Exercise prompt —
Pull every line containing "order" from the data.

Supplied information —

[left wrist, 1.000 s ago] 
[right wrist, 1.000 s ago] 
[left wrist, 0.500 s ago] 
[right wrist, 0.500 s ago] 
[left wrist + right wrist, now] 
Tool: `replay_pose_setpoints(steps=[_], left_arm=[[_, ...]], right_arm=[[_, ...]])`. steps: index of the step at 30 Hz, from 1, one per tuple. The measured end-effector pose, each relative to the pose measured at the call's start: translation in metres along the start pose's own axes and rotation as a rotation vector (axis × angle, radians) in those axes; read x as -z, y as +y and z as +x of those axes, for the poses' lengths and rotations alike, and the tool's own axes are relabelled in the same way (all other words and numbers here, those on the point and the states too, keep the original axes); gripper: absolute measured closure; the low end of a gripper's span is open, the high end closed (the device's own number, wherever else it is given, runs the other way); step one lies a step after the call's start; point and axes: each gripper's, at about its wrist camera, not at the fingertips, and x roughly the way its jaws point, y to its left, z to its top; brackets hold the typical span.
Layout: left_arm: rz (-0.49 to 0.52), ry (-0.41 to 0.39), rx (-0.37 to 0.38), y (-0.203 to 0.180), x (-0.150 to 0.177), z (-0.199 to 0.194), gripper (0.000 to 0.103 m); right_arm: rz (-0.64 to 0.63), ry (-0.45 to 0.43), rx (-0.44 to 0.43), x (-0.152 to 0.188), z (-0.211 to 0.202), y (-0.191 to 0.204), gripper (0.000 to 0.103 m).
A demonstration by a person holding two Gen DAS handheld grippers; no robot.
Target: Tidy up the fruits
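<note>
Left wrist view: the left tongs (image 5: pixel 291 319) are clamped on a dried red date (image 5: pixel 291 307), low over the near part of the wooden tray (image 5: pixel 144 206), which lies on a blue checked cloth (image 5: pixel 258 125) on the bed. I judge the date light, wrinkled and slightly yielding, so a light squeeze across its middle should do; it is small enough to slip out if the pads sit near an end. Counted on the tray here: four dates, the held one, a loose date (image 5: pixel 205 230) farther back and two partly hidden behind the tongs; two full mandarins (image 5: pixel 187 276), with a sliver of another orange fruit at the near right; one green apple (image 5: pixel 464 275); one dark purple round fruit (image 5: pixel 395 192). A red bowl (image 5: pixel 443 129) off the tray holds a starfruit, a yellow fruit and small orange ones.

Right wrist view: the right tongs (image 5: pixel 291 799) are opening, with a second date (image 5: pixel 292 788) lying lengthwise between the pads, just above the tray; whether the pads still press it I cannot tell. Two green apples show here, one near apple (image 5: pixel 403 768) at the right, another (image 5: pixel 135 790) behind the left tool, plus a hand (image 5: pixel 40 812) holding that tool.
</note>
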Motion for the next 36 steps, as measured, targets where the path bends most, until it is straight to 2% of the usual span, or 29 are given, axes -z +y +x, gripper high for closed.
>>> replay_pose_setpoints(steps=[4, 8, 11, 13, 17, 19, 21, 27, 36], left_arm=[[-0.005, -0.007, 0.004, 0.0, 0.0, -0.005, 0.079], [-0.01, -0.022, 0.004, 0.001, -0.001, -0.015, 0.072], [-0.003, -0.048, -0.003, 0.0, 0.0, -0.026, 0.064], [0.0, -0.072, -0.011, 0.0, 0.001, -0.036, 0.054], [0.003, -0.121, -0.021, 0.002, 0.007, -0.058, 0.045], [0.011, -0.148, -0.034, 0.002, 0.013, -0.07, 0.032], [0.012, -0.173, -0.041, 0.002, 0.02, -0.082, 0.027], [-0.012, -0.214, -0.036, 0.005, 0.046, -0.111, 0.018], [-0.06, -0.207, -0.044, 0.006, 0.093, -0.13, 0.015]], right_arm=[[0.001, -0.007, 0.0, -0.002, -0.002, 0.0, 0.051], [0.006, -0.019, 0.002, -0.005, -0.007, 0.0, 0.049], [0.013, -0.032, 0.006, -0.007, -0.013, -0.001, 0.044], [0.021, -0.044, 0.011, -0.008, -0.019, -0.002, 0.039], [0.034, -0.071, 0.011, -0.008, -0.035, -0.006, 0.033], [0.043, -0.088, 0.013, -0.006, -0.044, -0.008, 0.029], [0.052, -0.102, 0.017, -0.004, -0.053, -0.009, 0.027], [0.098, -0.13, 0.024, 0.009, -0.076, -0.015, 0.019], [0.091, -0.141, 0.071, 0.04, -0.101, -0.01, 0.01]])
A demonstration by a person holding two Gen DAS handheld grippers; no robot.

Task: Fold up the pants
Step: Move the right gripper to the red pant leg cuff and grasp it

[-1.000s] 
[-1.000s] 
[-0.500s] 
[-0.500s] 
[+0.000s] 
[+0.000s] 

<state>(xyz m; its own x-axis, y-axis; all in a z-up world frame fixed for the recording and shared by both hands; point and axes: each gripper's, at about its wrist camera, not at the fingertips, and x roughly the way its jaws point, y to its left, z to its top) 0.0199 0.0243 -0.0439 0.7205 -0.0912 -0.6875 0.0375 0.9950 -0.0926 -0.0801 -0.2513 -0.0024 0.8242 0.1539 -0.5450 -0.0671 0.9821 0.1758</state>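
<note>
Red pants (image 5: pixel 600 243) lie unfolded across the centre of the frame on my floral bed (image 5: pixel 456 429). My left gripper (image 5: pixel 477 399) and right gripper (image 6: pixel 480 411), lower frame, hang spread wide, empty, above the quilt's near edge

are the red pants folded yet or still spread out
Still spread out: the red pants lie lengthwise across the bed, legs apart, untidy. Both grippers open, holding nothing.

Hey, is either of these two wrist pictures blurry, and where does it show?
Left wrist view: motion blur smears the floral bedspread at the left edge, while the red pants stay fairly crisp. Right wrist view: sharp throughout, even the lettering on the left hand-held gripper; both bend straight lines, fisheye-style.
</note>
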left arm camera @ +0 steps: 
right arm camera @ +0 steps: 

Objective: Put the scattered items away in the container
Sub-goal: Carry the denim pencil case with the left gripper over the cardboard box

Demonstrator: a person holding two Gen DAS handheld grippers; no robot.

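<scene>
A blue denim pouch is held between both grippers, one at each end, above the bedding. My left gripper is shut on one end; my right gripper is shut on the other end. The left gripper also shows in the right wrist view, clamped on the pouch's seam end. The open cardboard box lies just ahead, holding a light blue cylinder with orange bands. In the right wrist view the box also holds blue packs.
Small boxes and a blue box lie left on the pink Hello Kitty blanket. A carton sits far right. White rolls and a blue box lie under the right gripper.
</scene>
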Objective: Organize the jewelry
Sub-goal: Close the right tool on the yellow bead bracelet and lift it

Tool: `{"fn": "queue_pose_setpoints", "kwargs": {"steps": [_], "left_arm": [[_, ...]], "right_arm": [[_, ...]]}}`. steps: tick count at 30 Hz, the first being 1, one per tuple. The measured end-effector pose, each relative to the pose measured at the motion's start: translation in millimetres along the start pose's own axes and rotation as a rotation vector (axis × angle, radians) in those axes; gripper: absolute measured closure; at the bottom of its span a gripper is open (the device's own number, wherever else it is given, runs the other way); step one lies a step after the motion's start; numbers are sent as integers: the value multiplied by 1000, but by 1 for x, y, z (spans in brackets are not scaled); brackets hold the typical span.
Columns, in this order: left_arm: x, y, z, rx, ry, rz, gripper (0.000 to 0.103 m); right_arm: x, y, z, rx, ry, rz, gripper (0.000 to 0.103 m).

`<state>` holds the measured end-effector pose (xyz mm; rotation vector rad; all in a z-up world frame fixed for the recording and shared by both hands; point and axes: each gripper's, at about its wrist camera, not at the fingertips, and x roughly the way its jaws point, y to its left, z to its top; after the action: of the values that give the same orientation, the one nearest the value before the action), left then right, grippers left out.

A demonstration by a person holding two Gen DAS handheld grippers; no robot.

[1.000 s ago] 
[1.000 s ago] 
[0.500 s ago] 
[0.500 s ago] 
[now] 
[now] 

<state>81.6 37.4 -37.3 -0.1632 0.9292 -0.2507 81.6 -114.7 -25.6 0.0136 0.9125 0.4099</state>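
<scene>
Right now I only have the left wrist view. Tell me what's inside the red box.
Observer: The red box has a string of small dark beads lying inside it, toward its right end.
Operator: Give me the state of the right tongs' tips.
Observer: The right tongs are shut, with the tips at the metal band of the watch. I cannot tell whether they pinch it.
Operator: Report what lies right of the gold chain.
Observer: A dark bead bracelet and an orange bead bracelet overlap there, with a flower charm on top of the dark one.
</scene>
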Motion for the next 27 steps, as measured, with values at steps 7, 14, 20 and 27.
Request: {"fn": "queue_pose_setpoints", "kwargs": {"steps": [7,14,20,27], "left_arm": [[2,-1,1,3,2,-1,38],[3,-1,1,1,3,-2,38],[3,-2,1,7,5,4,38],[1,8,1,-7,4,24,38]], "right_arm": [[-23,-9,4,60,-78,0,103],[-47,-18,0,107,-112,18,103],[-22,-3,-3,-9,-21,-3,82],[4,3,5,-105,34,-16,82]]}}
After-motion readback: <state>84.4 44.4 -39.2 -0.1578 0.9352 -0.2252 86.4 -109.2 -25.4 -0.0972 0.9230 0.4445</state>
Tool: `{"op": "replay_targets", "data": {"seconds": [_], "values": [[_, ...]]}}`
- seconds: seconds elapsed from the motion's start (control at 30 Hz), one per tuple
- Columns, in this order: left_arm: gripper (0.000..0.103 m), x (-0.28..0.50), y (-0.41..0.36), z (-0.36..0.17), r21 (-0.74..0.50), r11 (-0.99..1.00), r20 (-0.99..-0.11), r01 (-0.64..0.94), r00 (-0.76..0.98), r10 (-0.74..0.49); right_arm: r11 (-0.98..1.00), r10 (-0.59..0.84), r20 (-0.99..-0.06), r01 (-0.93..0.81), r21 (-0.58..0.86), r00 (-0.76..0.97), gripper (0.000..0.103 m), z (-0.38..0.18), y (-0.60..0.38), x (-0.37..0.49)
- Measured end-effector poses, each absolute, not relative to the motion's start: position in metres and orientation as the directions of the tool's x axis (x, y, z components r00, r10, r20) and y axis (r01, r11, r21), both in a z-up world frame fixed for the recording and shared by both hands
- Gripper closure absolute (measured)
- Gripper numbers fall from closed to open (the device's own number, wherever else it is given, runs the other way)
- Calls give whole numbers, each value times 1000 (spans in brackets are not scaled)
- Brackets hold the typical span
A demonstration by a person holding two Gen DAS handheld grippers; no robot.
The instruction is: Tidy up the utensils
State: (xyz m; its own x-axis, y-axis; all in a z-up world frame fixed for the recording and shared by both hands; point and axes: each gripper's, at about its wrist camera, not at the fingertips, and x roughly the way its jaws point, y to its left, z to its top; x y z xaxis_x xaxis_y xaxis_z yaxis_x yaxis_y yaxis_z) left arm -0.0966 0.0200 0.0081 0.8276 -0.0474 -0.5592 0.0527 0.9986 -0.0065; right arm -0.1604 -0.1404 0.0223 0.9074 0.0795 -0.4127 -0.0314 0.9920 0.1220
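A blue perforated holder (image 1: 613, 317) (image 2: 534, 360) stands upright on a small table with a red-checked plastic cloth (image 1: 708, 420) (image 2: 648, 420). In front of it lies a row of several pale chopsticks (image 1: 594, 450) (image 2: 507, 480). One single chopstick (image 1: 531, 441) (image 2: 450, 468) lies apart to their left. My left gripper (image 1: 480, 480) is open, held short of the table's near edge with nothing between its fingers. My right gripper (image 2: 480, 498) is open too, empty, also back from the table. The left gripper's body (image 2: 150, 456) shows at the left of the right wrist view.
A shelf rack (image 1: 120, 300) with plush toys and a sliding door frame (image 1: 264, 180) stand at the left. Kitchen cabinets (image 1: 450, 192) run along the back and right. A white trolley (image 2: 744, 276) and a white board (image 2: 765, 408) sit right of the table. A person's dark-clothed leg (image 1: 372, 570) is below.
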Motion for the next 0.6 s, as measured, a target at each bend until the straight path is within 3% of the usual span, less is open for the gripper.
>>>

Solution to the exercise —
Columns, in this order: left_arm: x, y, z, rx, ry, rz, gripper (0.000 to 0.103 m); right_arm: x, y, z, rx, ry, rz, gripper (0.000 to 0.103 m).
- Columns, in this order: left_arm: gripper (0.000..0.103 m), x (-0.28..0.50), y (-0.41..0.36), z (-0.36..0.17), r21 (-0.74..0.50), r11 (-0.99..1.00), r20 (-0.99..-0.11), r01 (-0.64..0.94), r00 (-0.76..0.98), r10 (-0.74..0.49); right_arm: r11 (-0.98..1.00), r10 (-0.59..0.84), r20 (-0.99..-0.06), r01 (-0.93..0.81), r21 (-0.58..0.86), r00 (-0.76..0.97), gripper (0.000..0.103 m), z (-0.38..0.18), y (-0.60..0.38), x (-0.37..0.49)

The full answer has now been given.